Mr. Matsushita forgets that the meeting that drafted the
Smithsonian agreement, to which he refers, came only three months
after the United States suspended gold payments; that the
Smithsonian agreement was thought necessary because of this
suspension; and that it broke down so soon because gold
convertibility was not restored. There is simply no substitute for
gold convertibility.

No international organization can wave a magic wand, or draft a
magic formula, that will bring a sound world currency. Each nation
must bear full responsibility for its own currency. It can make it
sound only by making it convertible into gold. And it can make and
keep it convertible only by strictly and constantly limiting the
quantity of that currency.

Because of the dismal recent record of practically all countries in
swindling their own citizens, the return to an honest convertible
currency may now be difficult and remote. Individual nations can
begin by strictly limiting any further expansion of their credit
and currency issue. Meanwhile they can grant the right to their own
citizens to coin gold privately and even to issue gold certificates
against their coins.

When governments are ready themselves to return to a gold standard,
it would be well if this time they kept a 100 percent gold reserve
behind their paper currency and so removed the expansionary
temptations of a fractional-reserve system. And it would be an
excellent thing, also, if their new currency unit were fixed as a
definite round weight of gold, say a gram, and were called simply a
goldgram--instead of a dollar, franc, mark, peso or what not--and
if at least the leading countries could agree on the same gold
weight for their unit. Then the world would really have, for all
practical purposes, the "single" and common currency that Mr.
Matsushita would so much like to see.



To: porcupine --''''> who wrote (150)4/8/1998 11:56:00 AM
From: Daniel Chisholm  Read Replies (1) | Respond to of 1722
 
Why shun capital-intensive industries?

One of the things I have not yet figured out is why so many successful value investors seem to avoid industries with heavy capital expenditure requirements.
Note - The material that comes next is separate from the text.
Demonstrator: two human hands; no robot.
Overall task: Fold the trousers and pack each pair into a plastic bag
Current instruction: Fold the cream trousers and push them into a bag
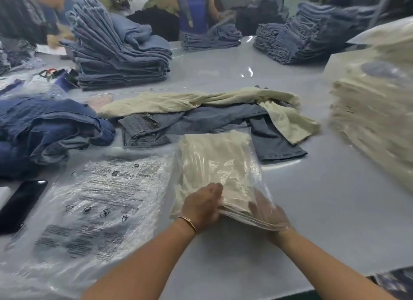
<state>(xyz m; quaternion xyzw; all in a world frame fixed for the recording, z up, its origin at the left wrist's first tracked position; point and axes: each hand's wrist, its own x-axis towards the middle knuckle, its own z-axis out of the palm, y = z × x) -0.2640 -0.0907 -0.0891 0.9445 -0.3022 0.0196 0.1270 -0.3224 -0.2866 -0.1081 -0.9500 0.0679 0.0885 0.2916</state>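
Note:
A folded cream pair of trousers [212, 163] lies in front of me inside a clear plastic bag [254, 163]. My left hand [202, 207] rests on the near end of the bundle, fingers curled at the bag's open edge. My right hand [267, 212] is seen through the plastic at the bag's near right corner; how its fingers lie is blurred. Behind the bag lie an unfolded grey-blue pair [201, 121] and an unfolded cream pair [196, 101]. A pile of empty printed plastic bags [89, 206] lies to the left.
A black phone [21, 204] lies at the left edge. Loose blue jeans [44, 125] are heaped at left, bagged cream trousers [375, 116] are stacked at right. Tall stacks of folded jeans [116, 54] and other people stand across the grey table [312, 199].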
There seems to be something intrinsically bad about such industries, yet I cannot figure it out.

My understanding is that free cash flow analysis is done to look beyond GAAP earnings, and get a handle on the true nature of the business. If successful, the analyst will then know whether or not a company will generate wealth over the long term.

OK, so this is an acknowledgement not to take GAAP at face value, but rather to use it as a consistent starting point, and apply intelligent and insightful analysis from there.
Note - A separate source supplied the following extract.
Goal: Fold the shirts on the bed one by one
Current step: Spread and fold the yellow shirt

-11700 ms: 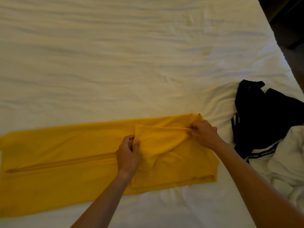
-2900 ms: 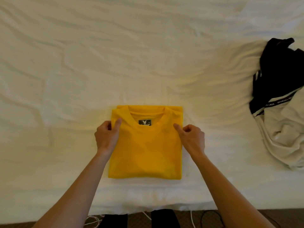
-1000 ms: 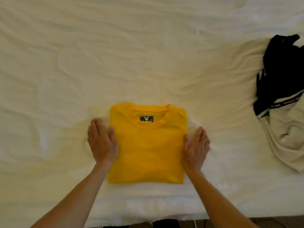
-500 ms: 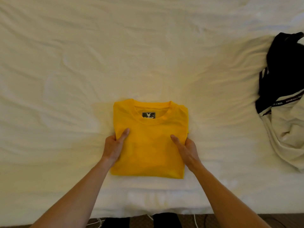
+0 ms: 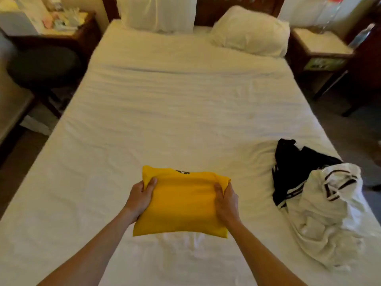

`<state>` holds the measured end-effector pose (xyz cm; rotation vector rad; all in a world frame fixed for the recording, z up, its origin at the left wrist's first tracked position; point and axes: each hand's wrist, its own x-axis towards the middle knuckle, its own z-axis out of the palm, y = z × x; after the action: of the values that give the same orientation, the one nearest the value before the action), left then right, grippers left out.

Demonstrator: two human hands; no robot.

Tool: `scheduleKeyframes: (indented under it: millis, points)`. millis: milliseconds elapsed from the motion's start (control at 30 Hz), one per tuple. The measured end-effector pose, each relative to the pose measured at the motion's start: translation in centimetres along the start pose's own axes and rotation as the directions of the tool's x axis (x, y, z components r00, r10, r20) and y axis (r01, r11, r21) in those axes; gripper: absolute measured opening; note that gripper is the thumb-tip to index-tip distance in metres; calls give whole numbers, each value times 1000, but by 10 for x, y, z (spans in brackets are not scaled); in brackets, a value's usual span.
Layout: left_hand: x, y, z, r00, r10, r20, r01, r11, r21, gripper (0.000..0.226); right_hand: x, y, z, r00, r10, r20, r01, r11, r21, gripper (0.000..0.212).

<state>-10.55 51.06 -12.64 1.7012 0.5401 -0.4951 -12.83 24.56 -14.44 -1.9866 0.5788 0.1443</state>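
The yellow shirt (image 5: 183,201) is folded into a compact rectangle and held a little above the white bed (image 5: 165,112), collar side away from me. My left hand (image 5: 141,196) grips its left edge, thumb on top and fingers underneath. My right hand (image 5: 225,200) grips the right edge the same way. To the right on the sheet lie an unfolded black shirt (image 5: 296,164) and a crumpled white shirt (image 5: 329,211), partly overlapping.
Two white pillows (image 5: 249,30) lean at the headboard. A nightstand (image 5: 321,48) stands right of the bed, and a dark round chair (image 5: 44,66) and a cluttered side table (image 5: 49,23) on the left. The bed's left and right edges drop to the floor.
Both hands went from lying flat beside the folded yellow shirt to gripping its sides and lifting it off the sheet. My view has tilted up to take in the whole bed.
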Motion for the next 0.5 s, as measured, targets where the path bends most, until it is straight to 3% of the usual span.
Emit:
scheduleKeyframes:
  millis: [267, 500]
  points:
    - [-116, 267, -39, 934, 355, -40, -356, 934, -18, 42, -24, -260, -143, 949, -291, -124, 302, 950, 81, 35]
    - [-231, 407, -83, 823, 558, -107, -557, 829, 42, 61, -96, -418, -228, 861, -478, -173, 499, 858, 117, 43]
So let's say you are analyzing an industry such as beer or steel. My understanding is that they are capital intensive commodity businesses in a mature (or possibly shrinking) market.

(As an aside, if the depreciation schedules mandated by GAAP are reasonably close to reality, and the company is neither growing nor shrinking, wouldn't the capital expenditures closely approximate the D&A charges? (taking into account inflation, etc). In other words, shouldn't GAAP earnings in fact be a reasonably close approximation to free cash flow?)

Once you calculate a free cash flow that you believe to be true, and you are able to buy it at a reasonable multiple, why should it matter to you whether or not the company that produces these cash flows is involved in a capital-intensive industry?

The only thing I can think of is that being a capital-intensive industry seems to be closely associated with generating relatively low ROA, which will limit a company's ability to finance expansion with internally generated cash. But if the industry is relatively mature, with little prospects for expansion (i.e., the inability to generate rapid internal growth doesn't matter, since such opportunities are unlikely to arise), should this deter your investment?